Apa harapan Anda untuk pemerintah Korea Utara?
Saya percaya, suatu saat, dua Korea akan bersatu. Saya yakin tata kehidupan di Korea Utara tidak bisa dilanjutkan. Ketika saya masih di Korea Utara, ada banyak propaganda soal Korea Selatan yang disebut-sebut sebagai negara kapitalis, tapi ketika saya sampai di sana, saya menemukan sebuah negeri yang sangat baik untuk hidup.
Apakah reunifikasi ini mungkin terjadi?
Saat ini, ada demam budaya Korea Selatan di Korea Utara. Banyak orang Korea Utara menonton film drama Korea Selatan, mendengar lagu-lagu pop Korea Selatan atau K-Pop. Jadi mereka sekarang tahu lagu-lagu Korea Selatan dan menontonnya. Dengan begitu, saya yakin, mereka sekarang penuh hasrat untuk lebih tahu lagi soal budaya Korea Selatan. Jadi saya pikir unifikasi pasti terjadi. Tapi kapan, saya tidak tahu.
Anda masih punya kerabat di Korea Utara?
Dua anak saya masih tinggal di sana. Juga tiga saudara saya. Dua saudara perempuan saya dan satu saudara laki-laki saya sama-sama ditahan di Kamp No. 18. Sudah lebih dari 40 tahun mereka ditahan di sana.
Bagaimana Anda berkomunikasi dengan keluarga di Korea Utara?

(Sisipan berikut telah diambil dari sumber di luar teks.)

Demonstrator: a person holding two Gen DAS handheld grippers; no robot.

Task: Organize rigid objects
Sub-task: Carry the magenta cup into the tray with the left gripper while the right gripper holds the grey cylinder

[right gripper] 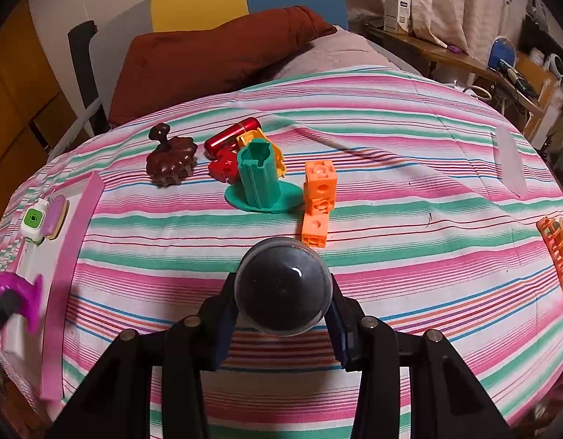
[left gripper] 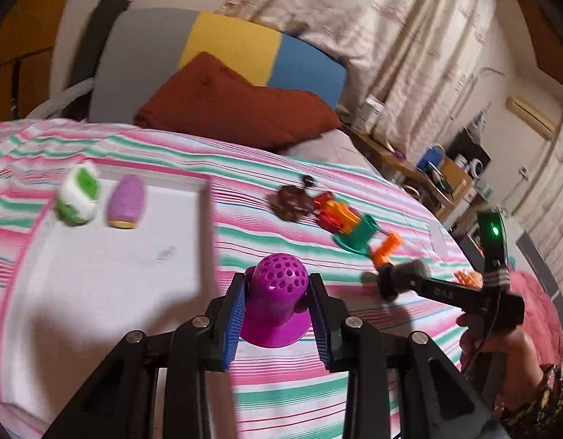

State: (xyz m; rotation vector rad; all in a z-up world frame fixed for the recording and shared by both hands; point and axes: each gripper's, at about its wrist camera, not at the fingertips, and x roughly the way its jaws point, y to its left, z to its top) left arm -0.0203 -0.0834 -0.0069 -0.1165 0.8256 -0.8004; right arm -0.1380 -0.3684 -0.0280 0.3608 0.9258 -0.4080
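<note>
Left tool [left gripper: 278,305] clamped on a purple perforated holder [left gripper: 278,292] above the striped bed [right gripper: 391,183], beside the white tray [left gripper: 98,263], right tool [right gripper: 283,311] closed around a dark round-lidded jar [right gripper: 283,285], green stand [right gripper: 261,179] and orange blocks [right gripper: 318,201] just ahead.

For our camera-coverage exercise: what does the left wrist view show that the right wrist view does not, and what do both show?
Only the left wrist view shows the left gripper shut on the purple perforated piece and the right gripper's handle.

Only the right wrist view shows the right gripper shut on the dark dome and the red cylinder.

Both show the green stand and the white tray.
</note>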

Di perbatasan Korea Utara, ada banyak makelar dari Cina. Caranya mudah: saya cukup membeli telepon seluler dan memberikannya kepada para makelar. Mereka akan membawa telepon seluler itu ke Korea Utara dan menyampaikannya pada keluarga saya di sana. Saya terakhir bicara dengan keluarga saya pada 2008. Sejak itu, saya tidak bisa lagi menghubungi mereka.